Siguiendo el dolor del asesinato de Abel y la huida de Caín, Set y sus
descendientes toman la batuta de quienes deciden ser fieles a Dios. A pesar de la degradación moral del ser
humano, Dios escoge a Noé para ser el portador de su promesa. Después del diluvio, es Abrahán quien se
convierte en el depositario de los planes que Dios ha establecido para la
salvación del ser humano. En medio del caos que el ser humano produce
sobre sí mismo, Dios mantiene un rayo de luz que infunde esperanza. En la escena donde Dios le pide a Abrahán sacrificar
a su hijo, el de la promesa, Abrahán confiesa: “Dios proveerá el cordero para
el holocausto” (Génesis 22:8), lo cual así hizo al “dar su vida en rescate por todos” (Mateo
20:28). Sin merecerlo Dios, en una acción
unilateral, de iniciativa únicamente propia, “llevó él nuestras enfermedades y
sufrió nuestros dolores, […]
fue herido por nuestras rebeliones, molido por nuestros pecados, […] Jehová
cargó en él el pecado de todos nosotros” (Isaías 53:4-6).
Con
obvia resistencia, pues la historia así lo declara, Dios hace uso de personas
indignas, pero dispuestas, para mantener encendida la llama de la esperanza
para el hombre.
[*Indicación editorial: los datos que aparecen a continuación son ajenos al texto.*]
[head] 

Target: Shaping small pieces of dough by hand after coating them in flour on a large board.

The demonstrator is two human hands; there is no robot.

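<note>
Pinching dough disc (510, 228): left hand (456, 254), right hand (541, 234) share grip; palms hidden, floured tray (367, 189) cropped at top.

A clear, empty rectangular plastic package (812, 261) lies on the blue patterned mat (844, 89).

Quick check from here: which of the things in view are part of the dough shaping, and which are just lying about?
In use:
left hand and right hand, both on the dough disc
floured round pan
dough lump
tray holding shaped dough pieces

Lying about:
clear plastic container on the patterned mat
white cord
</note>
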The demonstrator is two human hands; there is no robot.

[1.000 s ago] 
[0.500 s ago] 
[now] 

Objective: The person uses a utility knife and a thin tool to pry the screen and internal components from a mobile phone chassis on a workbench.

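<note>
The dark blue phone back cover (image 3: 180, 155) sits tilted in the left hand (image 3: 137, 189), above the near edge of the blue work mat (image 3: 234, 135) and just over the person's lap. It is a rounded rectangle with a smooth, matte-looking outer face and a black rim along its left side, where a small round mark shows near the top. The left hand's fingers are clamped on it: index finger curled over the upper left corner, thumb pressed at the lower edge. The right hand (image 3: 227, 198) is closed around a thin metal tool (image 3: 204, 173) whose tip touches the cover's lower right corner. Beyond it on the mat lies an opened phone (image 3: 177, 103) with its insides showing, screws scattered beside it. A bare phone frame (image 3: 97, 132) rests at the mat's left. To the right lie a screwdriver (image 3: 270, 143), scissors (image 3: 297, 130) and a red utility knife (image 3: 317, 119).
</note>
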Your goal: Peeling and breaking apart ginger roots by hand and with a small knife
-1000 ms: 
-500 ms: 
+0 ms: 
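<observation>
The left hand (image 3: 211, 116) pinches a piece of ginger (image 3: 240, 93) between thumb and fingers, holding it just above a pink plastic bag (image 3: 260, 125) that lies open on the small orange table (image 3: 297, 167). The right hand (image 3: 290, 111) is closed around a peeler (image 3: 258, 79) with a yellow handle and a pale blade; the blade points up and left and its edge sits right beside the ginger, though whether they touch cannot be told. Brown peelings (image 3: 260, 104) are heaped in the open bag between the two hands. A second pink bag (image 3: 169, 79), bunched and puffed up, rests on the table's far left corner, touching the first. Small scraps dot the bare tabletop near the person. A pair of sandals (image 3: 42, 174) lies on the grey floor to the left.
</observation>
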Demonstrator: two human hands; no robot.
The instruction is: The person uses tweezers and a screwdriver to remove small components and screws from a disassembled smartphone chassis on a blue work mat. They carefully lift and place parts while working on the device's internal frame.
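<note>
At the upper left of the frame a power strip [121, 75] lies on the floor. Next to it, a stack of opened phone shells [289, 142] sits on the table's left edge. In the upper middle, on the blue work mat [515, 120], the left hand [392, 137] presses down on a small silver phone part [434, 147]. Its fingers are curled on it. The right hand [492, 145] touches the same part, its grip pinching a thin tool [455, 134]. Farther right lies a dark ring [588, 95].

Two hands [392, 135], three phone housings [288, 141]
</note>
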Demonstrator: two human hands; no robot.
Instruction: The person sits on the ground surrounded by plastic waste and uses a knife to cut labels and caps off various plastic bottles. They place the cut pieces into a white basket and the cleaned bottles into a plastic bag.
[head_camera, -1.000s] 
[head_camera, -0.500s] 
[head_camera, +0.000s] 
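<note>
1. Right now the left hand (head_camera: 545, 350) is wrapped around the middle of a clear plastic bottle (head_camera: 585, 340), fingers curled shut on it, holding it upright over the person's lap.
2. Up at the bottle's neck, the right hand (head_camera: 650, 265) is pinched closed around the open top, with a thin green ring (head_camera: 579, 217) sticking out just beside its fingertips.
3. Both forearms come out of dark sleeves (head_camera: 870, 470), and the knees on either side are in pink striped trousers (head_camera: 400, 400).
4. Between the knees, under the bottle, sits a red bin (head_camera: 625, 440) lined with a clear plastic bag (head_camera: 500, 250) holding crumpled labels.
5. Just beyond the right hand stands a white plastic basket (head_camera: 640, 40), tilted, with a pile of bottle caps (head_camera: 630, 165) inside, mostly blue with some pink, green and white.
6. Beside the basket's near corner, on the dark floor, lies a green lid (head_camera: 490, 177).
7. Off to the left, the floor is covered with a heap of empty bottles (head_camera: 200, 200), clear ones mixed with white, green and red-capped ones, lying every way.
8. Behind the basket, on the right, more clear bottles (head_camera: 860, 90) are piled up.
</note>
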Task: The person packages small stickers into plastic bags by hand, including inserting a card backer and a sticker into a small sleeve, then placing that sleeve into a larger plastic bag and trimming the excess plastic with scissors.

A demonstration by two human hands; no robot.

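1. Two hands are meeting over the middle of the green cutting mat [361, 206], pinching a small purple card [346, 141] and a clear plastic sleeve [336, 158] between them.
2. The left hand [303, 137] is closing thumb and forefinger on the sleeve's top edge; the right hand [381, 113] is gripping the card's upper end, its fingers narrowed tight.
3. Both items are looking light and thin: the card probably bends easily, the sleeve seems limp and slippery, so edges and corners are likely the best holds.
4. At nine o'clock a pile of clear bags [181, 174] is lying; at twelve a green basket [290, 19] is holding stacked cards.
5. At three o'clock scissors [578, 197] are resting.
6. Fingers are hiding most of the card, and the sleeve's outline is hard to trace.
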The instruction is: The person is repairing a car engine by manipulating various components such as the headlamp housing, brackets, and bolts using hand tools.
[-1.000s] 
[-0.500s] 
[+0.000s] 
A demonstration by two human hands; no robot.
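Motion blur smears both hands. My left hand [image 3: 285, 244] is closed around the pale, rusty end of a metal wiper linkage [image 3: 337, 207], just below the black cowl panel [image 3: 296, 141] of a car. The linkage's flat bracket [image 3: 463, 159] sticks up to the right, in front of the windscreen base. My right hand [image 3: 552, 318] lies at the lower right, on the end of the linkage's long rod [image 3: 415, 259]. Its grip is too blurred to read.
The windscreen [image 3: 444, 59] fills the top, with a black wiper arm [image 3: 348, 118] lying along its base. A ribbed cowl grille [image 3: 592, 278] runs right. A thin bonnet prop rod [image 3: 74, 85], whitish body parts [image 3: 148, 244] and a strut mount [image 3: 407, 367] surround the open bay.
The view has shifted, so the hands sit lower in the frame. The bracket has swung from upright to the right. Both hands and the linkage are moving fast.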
A Jacob, después del
terrible engaño en contra de su padre y su hermano Esaú, y después de haberse
arrepentido Dios le confirma, “todas las familias de la tierra serán benditas
en ti y en tu simiente, pues yo estoy contigo, te guardaré dondequiera que
vayas” (Génesis 28:14-15). Claro, debió
enfrentar las consecuencias a sus acciones, pero aún allí, la misericordia de
Dios se hace presente. Misericordia que,
aunque a veces velada, como en el caso de José que fue vendido como esclavo por
sus hermanos, a su tiempo se revela y demuestra que, aunque por momentos
dudamos de Su presencia, Dios está al control.
José dijo: “no me enviasteis acá vosotros, sino Dios” (Génesis 45:8).